# Will 5x100 neon wheels fit 5x100 vw?



## mdrumstas (Feb 18, 2008)

Will 5x100 neon wheels fit a 5x100 (a4 golf) vw? offset and center bore are compatable. Just wanted to double check before buying.
Thanks,
Michael


----------



## dennisgli (May 17, 2003)

*Re: Will 5x100 neon wheels fit 5x100 vw? (mdrumstas)*

Since you know the offset and centerbore - do you know the lug size and wheel width?


----------



## mdrumstas (Feb 18, 2008)

*Re: Will 5x100 neon wheels fit 5x100 vw? (dennisgli)*

5x100 w/60 degree taper
40 offset
16x7
I'm not sure what you mean by lug size though.
thanks.


_Modified by mdrumstas at 8:34 PM 2-25-2008_


----------



## jbdnavy (Feb 25, 2008)

*Re: Will 5x100 neon wheels fit 5x100 vw? (mdrumstas)*

I was actually wondering this same thing. A friend of mine said he would sell me the stock 17" off of his SRT-4 Neon, if they would fit my 08 Rabbit that would be sweet cuz they look good and I could get them for really cheap. Don't know much about matching wheels and such so any info you guys have would rock.


----------



## dennisgli (May 17, 2003)

*Re: Will 5x100 neon wheels fit 5x100 vw? (mdrumstas)*


_Quote, originally posted by *mdrumstas* »_5x100 w/60 degree taper
40 offset
16x7


So stock wheels are 16x6.5 ET42 - but the extra half inch should be OK - you will need to check and see if they clear the brakes.

_Quote, originally posted by *mdrumstas* »_
I'm not sure what you mean by lug size though.


14mm or 12mm ?


----------



## eurobred (Jun 10, 2005)

*Re: Will 5x100 neon wheels fit 5x100 vw? (dennisgli)*

Neons run 12mm x 1.5 bolts


----------



## mdrumstas (Feb 18, 2008)

*Re: Will 5x100 neon wheels fit 5x100 vw? (eurobred)*

And since (i think) we run 14mm lugs, do you think the neon wheel stud holes would be too small?


----------



## eurobred (Jun 10, 2005)

*Re: Will 5x100 neon wheels fit 5x100 vw? (mdrumstas)*

yes sir


----------



## zeroluxxx (Sep 6, 2005)

*Re: Will 5x100 neon wheels fit 5x100 vw? (mdrumstas)*


_Quote, originally posted by *mdrumstas* »_And since (i think) we run 14mm lugs, do you think the neon wheel stud holes would be too small?

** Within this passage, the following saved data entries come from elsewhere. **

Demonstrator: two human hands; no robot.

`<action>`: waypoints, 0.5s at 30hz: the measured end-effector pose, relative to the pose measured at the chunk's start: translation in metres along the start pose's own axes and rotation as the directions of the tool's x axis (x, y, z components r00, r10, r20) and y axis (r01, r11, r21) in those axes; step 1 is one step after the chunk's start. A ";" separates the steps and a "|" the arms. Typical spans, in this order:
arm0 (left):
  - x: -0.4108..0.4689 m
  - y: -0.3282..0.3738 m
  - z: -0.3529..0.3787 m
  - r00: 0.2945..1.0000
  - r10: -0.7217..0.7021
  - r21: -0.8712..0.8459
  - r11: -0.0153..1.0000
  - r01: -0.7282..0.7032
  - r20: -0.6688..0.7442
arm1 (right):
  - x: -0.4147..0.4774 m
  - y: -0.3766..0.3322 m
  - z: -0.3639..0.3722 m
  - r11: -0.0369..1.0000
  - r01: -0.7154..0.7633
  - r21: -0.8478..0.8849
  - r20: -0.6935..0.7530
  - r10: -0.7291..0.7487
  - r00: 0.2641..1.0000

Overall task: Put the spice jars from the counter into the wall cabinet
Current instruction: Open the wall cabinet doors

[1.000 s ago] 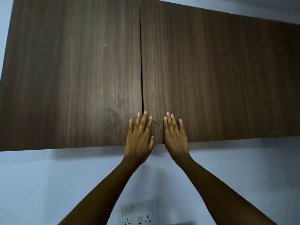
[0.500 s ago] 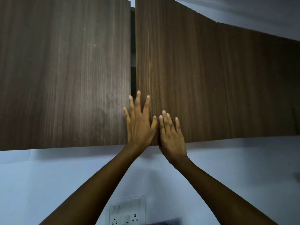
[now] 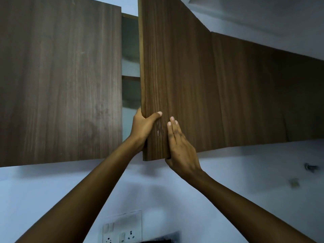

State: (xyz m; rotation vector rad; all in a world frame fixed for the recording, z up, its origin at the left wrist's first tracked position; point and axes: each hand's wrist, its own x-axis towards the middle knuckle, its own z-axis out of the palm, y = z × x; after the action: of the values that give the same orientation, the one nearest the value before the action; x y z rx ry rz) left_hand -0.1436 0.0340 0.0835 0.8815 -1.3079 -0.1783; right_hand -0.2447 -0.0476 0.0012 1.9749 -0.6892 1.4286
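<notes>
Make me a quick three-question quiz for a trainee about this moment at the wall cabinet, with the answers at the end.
1. True or false: the left door stands swung open.
2. Multiple choice: the left hand A) lies flat on the front of the right door; B) grips that door's free edge; C) hangs clear of it.
3. Short answer: how do the fingers of the right hand lie on the right door?

Key: 1 false; 2 B; 3 straight, flat against its front.
</notes>
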 end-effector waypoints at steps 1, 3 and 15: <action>-0.003 0.004 0.003 1.000 -0.008 -0.015 1.000 0.008 0.003 | -0.001 0.001 -0.004 1.000 -0.006 0.018 0.002 0.006 1.000; -0.010 0.012 0.008 1.000 -0.009 -0.046 0.999 0.009 0.005 | -0.003 0.004 -0.013 0.999 -0.013 0.031 0.012 0.013 1.000; -0.050 0.056 0.060 0.998 0.045 -0.153 0.987 -0.039 0.035 | -0.024 0.034 -0.055 0.992 -0.015 0.125 -0.083 0.026 0.996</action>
State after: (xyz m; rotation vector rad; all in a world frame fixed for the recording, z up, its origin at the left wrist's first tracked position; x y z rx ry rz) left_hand -0.2314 0.0729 0.0813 0.7230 -1.3284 -0.2597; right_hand -0.3114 -0.0298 -0.0032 1.9931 -0.5971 1.5925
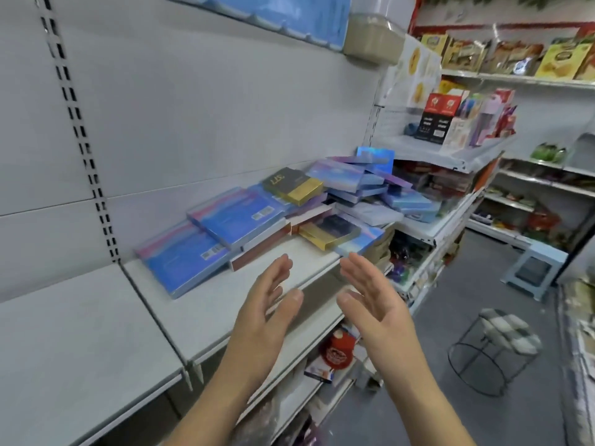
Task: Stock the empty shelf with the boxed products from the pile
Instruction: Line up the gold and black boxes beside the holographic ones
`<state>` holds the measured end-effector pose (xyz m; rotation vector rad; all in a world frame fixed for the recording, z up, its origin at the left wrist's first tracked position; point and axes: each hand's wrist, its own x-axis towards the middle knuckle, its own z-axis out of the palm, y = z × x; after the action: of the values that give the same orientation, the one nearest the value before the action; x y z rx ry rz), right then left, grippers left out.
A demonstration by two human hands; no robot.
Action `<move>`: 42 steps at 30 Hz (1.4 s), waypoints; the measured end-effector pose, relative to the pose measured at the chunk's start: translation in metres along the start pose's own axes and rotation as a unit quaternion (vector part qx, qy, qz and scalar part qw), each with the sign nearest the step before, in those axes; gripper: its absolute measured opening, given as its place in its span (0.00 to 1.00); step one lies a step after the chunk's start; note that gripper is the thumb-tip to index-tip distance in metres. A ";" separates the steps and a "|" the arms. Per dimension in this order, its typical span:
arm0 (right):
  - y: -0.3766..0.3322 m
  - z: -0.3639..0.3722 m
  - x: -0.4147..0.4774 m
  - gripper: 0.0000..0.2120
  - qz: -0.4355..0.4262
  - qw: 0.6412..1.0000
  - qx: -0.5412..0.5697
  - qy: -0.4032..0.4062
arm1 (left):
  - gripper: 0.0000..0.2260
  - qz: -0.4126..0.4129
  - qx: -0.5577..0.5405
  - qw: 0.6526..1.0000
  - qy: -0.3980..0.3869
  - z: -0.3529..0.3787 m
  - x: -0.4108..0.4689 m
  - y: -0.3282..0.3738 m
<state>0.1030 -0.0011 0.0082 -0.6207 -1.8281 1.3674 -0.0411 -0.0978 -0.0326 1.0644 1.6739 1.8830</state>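
Note:
A loose pile of flat boxes [351, 194], mostly blue and lilac with a few gold and dark ones, lies on the right part of a white shelf [206, 304]. Two larger blue boxes [183, 255] [235, 217] lean overlapping at the pile's left end. My left hand [267, 304] and my right hand [370, 294] hover above the shelf's front edge, palms facing each other, fingers spread, holding nothing. Both stay short of the pile.
The bare shelf section [74, 342] stretches to the left, split by a slotted upright [80, 133]. Lower shelves hold a red cap [338, 352] and goods. A round wire stool [495, 346] and a plastic step stool [534, 268] stand in the aisle at right. Stocked shelves [515, 78] fill the back.

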 end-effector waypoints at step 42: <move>0.117 -0.088 0.361 0.24 -0.080 0.872 -0.248 -0.414 | 0.37 0.000 0.539 0.841 0.054 0.059 0.307 0.020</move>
<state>-0.0484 0.3584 0.0111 -0.0827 -2.9000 1.1192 -0.1851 0.1606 0.0693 1.2905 2.8850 0.8698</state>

you can run stepped stud conversions(14mm->12mm) that will address this. or, have them drilled larger by a wheel shop. hell, i know people who have done the drilling themselfs (with a hand drill) with no problems.
http://www.cwausa.com/STUDS-2006.html


----------



## Wishing on a Vr (Feb 7, 2003)

*Re: Will 5x100 neon wheels fit 5x100 vw? (zeroluxxx)*

You can fit neon wheels on a dub.. My friend was running his lil bro's srt4 wheels on his mk4 gti It didnt look too bad.. I also knew a guy who had avus wheels on his gf's 97 neon.


----------